**Action item:** For this listing, the lines between the one holding "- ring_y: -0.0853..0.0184" and the one holding "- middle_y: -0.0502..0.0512", inclusive, must be set down exactly.

**Data section:**
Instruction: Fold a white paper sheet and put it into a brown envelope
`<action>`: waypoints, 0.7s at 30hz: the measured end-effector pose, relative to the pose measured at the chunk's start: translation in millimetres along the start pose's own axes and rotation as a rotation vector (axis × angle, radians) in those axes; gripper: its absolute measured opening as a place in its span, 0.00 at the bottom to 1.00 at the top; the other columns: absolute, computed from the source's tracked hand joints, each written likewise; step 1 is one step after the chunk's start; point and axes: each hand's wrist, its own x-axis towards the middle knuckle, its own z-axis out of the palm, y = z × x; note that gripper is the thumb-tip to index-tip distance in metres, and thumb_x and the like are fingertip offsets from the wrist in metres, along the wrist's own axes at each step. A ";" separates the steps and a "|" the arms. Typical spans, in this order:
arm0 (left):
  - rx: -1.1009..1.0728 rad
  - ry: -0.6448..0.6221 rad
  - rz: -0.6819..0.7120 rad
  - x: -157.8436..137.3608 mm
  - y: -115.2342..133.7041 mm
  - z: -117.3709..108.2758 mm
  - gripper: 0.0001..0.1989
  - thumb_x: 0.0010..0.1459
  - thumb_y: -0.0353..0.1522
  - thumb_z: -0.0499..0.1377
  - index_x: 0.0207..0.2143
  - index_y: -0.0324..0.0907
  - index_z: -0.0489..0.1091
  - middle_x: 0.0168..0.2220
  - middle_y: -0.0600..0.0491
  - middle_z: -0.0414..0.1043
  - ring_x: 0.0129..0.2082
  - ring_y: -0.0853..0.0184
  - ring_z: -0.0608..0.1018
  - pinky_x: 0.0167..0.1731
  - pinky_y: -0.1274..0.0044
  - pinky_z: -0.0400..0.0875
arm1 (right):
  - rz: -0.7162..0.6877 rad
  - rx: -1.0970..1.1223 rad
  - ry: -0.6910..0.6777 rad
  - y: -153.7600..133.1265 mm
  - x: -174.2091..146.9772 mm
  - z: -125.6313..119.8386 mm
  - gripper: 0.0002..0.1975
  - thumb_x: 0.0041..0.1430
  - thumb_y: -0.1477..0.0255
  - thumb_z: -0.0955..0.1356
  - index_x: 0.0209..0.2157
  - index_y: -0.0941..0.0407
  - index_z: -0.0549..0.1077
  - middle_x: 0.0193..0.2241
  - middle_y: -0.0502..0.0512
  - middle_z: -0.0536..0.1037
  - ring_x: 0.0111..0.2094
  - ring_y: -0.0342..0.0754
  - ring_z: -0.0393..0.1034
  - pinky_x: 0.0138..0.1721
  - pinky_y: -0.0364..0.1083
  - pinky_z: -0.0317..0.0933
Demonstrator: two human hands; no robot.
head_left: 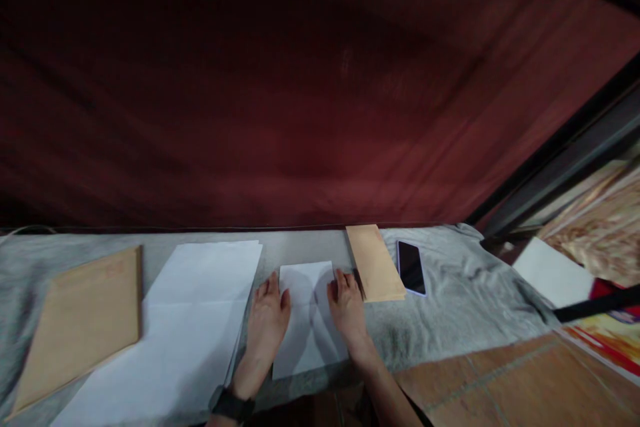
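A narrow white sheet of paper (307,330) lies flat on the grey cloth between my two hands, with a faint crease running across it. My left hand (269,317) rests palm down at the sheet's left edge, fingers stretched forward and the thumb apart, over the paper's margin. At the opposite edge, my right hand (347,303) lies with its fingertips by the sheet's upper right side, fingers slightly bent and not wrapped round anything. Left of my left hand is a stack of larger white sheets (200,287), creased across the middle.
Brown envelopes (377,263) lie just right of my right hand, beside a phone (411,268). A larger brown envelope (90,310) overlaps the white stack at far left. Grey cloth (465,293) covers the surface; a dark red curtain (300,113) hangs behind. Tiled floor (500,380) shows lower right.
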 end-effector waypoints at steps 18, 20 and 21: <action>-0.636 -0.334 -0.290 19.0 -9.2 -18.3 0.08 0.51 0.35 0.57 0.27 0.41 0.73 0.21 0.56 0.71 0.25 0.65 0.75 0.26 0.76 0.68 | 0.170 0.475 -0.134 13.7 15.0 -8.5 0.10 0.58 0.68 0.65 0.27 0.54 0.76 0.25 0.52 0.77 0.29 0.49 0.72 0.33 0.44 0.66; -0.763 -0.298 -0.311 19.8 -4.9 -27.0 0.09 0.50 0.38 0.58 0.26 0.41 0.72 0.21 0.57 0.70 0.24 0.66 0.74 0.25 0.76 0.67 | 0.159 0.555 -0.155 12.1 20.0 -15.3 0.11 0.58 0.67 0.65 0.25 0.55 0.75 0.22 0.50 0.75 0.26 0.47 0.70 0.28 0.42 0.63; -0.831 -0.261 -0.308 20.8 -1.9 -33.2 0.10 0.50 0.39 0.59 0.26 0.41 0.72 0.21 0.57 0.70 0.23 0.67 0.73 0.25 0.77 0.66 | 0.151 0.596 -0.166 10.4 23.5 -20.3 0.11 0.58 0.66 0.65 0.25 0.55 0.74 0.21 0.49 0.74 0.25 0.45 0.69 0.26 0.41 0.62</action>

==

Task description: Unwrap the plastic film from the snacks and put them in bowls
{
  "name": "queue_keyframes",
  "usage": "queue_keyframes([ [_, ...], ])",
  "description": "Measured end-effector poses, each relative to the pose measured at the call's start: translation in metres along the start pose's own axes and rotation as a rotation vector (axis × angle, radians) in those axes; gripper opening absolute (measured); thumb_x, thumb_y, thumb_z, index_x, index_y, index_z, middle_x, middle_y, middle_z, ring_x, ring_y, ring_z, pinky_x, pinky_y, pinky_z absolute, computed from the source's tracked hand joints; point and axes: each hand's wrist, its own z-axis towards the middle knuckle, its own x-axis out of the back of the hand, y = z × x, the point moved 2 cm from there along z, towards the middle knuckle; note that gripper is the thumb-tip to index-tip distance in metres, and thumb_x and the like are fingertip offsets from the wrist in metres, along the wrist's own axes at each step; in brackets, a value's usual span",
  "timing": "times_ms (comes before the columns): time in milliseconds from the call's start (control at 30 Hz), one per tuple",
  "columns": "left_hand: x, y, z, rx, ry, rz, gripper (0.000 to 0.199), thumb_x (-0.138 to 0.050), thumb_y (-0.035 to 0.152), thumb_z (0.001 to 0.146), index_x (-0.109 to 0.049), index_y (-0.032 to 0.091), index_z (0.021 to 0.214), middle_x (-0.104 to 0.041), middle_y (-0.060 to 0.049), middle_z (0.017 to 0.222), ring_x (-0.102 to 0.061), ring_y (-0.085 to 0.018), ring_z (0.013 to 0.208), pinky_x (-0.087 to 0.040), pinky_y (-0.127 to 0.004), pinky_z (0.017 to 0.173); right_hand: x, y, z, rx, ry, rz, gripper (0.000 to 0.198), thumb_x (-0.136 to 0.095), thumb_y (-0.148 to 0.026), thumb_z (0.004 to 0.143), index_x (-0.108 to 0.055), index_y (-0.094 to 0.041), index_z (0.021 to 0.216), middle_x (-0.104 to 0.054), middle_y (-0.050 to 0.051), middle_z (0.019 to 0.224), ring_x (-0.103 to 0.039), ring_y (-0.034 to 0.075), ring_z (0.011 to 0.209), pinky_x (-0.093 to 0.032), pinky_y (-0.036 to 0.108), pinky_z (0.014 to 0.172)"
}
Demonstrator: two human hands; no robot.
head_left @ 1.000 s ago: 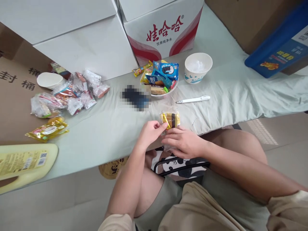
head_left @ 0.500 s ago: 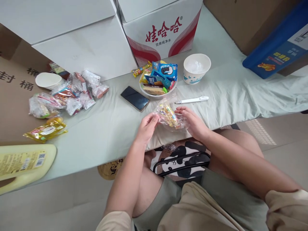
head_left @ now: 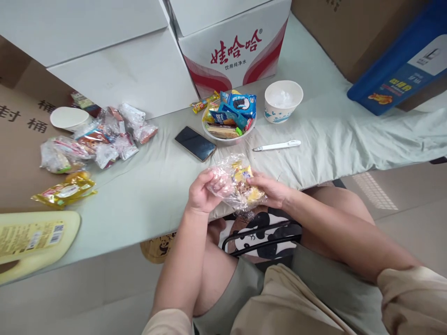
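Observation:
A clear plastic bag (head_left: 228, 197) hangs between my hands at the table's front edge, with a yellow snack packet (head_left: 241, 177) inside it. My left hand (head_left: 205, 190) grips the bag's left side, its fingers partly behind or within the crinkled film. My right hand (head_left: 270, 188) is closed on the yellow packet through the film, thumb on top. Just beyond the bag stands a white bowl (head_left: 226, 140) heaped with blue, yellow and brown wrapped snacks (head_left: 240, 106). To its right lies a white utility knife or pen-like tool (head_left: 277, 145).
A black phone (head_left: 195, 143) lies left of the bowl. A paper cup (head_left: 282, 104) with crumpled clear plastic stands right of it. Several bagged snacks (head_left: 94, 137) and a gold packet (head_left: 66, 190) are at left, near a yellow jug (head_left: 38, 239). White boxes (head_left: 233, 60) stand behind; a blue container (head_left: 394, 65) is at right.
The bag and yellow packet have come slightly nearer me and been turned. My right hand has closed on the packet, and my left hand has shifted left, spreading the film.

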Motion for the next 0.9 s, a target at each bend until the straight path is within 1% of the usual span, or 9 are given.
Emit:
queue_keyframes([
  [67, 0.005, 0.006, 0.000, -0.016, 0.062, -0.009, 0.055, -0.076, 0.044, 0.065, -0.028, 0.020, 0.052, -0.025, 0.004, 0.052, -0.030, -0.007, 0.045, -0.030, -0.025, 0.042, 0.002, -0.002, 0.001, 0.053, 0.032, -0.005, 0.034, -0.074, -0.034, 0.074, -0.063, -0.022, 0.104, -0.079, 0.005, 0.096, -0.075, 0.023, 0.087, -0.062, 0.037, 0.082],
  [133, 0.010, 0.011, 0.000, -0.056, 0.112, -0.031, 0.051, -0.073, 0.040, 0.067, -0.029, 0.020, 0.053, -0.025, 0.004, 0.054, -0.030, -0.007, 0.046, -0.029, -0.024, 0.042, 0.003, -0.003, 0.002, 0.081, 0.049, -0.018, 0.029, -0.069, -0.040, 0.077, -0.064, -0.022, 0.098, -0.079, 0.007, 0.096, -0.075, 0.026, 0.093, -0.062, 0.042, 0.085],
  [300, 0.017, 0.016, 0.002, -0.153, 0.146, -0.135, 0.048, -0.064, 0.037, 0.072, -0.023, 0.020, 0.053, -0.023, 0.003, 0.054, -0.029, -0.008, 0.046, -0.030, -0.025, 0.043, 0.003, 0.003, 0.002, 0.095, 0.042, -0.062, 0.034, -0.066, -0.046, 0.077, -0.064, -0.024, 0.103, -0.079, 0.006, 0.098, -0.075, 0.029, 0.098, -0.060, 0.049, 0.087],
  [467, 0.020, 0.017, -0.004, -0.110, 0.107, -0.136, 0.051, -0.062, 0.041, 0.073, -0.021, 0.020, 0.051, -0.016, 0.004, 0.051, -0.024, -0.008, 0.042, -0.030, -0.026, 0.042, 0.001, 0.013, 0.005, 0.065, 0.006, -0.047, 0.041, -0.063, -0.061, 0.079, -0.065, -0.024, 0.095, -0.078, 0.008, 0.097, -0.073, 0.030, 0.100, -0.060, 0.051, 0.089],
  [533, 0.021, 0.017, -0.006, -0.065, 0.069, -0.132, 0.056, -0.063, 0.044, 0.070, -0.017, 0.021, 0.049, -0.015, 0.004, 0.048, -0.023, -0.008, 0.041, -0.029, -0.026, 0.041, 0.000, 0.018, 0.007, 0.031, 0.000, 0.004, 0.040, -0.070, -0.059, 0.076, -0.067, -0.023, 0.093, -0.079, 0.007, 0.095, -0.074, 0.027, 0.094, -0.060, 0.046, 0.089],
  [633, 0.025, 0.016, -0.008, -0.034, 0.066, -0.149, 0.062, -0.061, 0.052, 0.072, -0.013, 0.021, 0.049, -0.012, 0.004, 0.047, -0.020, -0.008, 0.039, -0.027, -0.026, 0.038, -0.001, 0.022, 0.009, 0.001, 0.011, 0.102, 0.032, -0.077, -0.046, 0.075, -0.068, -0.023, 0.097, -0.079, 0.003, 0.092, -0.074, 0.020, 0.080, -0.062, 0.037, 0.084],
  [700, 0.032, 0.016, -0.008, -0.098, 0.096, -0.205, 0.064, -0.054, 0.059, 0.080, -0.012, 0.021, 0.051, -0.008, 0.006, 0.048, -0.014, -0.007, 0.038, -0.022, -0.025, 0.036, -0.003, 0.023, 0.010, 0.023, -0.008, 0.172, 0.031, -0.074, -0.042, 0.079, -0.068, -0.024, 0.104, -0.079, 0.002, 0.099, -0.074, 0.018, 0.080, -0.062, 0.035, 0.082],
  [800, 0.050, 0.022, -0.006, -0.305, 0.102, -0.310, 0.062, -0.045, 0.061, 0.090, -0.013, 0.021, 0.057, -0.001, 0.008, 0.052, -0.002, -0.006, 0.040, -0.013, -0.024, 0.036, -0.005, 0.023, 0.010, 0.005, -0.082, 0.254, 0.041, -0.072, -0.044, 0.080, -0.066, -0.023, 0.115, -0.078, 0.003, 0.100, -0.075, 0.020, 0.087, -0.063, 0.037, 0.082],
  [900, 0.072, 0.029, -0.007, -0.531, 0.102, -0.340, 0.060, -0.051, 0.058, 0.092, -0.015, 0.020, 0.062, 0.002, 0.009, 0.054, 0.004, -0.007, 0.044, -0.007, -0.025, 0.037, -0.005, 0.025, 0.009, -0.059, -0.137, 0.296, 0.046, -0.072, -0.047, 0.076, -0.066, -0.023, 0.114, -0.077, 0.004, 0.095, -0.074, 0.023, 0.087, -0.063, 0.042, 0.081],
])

**Output for this exercise:**
  - ring_y: -0.0853..0.0184
  - ring_z: -0.0608..0.1018
  - pinky_x: 0.0167..0.1731
  - pinky_y: -0.1274..0.0044
  - pinky_z: -0.0400..0.0875
arm1 (right):
  - rz: -0.7162..0.6877 rad
  - rx: -1.0970..1.1223 rad
  - ry: -0.6910..0.6777 rad
  - y: -153.7600..133.1265 mm
  - x: -174.2091..146.9772 mm
  - z: -125.6313..119.8386 mm
  - gripper: 0.0002..0.1975
  - thumb_x: 0.0041..0.1430
  - thumb_y: -0.1477..0.0255
  - thumb_z: -0.0955..0.1356
  - index_x: 0.0209..0.2157
  - index_y: -0.0941..0.0407
  - index_z: -0.0549..0.1077
  - middle_x: 0.0193..0.2241
  - middle_y: -0.0502..0.0512

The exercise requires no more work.